Hier, j’ai vu que l’humanité croît au rythme de 80 millions d’individus par an. Ce nombre, c’est le solde des naissances, 150 millions, et des morts toutes causes 61 millions, soit 2,7 naissances par seconde dans le monde. Pendant que 250 millions d’êtres humains naissaient, 60% de la faune sauvage disparaissait en quatre décennies.

J’ai rêvé que la Terre allait se désaxer, se mettre à tourner comme un ballon de rugby dans le cosmos, à cause des obèses. Trop lourde, l’humanité qui grossit comme un cochon qu’on engraisse. Imaginez, les savants calculent l’augmentation de la température, le changement du climat, la hauteur des mers et des océans. J’écris la fenêtre ouverte à cause de la chaleur 15° Celsius. Si, si ! Les mêmes ont-ils jamais pensé que les humains, le cerveau lavé bien proprement par les multinationales, vont grossir indéfiniment, jusqu’à peser tellement lourd, que la planète en sera déséquilibrée ? La croissance, c’est ça que ça veut dire. C’est pas vers le haut que ça fonctionne, mais latéralement ! Bientôt il faudra bousiller encore plus d’espèces animales, arracher encore plus d’arbres, pour faire de la place aux bibendums ! C’est Michelin qui va être content !

La fin du monde c’est tous les jours. Voyez, ce monde qui réagit à l’injonction consumériste. Sous le prétexte de se gaver à Noël et au Jour de l’an, à Pâques ou à la Trinité, à l’heure d’une naissance ou celle d’une mort, parce que le reste du temps on bouffe des lasagnes surgelées importées d’Italie. C’est à se demander si le confinement n’est pas conçu pour créer de la frustration. Je les regarde, lâchés dans les boutiques, complètement ivres d’achat quand ils en ont le pouvoir, pour faire des cadeaux, dont la plupart seront revendus 

La fin du monde, c’est tous les jours, la chaleur, 15° C, un 22 décembre, ça fout la trouille. Voyez comme on grimpe quatre à quatre l’escalier vers l’échafaud. Les plus pressés prenant l’ascenseur. Rassurez-vous, il n’y aura pas une goutte de sang. Quand le ballon ovale commencera sa course déséquilibrée dans l’espace, on sera expulsés comme dans un vulgaire accident de la route.

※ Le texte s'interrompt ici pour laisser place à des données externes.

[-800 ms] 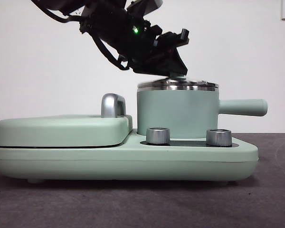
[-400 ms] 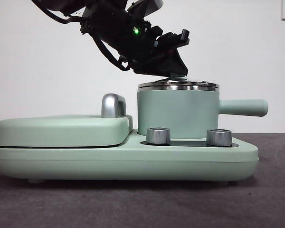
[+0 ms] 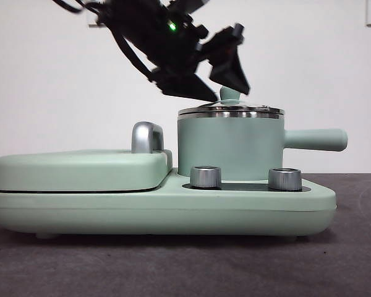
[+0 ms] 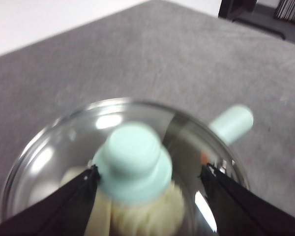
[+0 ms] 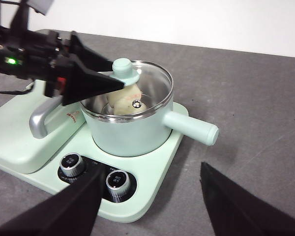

Être heureux, c'est toujours être heureux malgré tout, disait Sophocle. C’est sûr. Après tout qu’est-ce qui est bien ? J’entends, ici et là qu’un vent de mieux se lève, parce que l’année maudite s’achève. Comme si l’année qui s’annonce devait ne pas être pire. L’optimisme de la volonté de consommer, bétonner, polluer, continuera de s’opposer -au pessimisme de la raison, protéger la planète.

Les indiens, ceux qui ont connu les déportations les plus massives au début du XIXe s., déplacés à l’Ouest du Mississippi, à l’époque ou Tocqueville prenait des notes, comme ceux qui vivent dans les réserves de l’Ouest américain, ou dans les états du Nord et au Canada, loin de disparaître se sont multipliés. Ils consomment et grossissent, comme tout le monde.

Je n’ai pas revu Chayton. Mais je me souviens de son sourire, dents parfaites, quand il a planté en moi la graine aujourd’hui est un beau jour pour mourir, je ne pourrais jamais lui dire combien je regrette que l’obsession de la croissance et de la consommation délirante ont renversé le sens de cette belle sentence. 

Oui, Tocqueville a cherché à connaître les indiens, bien qu’il n’y ait consacré que quelques semaines d’un périple trop court. Mais en fin observateur, il a eu la vision et l’intuition de ce qui advenait. C’est pourquoi je le cite :  On n’avait jamais vu, parmi les nations, un développement si prodigieux, ni une destruction si rapide … 

Il parlait des indiens, je parle de l’humanité tout entière.